▸ **WORK TASK**: Find out how many lines of the material contain the string "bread" and give only that figure.

▸ **DATASET CONTENT**:

-=-=-=-=-

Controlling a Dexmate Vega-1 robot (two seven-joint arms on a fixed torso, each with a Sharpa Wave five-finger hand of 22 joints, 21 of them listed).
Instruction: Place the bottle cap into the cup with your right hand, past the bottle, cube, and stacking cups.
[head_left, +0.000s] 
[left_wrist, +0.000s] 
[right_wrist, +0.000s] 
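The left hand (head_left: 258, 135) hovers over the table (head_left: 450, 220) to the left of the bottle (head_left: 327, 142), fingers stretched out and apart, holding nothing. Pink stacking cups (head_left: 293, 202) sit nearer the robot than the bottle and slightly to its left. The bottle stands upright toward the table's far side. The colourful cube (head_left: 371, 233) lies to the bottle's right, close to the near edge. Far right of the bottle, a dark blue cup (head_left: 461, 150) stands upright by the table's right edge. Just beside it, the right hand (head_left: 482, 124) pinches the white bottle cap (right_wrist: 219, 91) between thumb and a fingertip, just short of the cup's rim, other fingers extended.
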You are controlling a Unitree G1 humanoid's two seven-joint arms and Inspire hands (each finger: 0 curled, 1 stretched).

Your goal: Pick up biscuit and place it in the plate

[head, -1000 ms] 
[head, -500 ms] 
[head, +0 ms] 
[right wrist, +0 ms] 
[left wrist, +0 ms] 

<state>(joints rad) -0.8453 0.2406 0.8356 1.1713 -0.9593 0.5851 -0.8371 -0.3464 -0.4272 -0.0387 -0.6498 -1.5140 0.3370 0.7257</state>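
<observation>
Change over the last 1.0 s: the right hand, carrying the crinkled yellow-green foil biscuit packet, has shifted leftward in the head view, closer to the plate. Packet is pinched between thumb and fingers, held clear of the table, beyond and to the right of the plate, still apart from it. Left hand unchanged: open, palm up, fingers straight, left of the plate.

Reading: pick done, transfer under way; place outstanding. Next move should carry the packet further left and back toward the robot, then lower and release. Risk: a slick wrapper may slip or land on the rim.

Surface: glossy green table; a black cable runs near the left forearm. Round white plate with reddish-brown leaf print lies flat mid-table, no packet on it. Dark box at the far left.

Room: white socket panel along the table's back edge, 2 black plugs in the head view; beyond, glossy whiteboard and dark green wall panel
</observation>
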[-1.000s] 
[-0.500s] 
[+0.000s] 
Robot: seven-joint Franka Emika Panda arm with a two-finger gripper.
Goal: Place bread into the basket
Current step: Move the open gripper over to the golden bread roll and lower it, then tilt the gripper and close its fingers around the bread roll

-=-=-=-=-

▸ **OUTPUT**: 2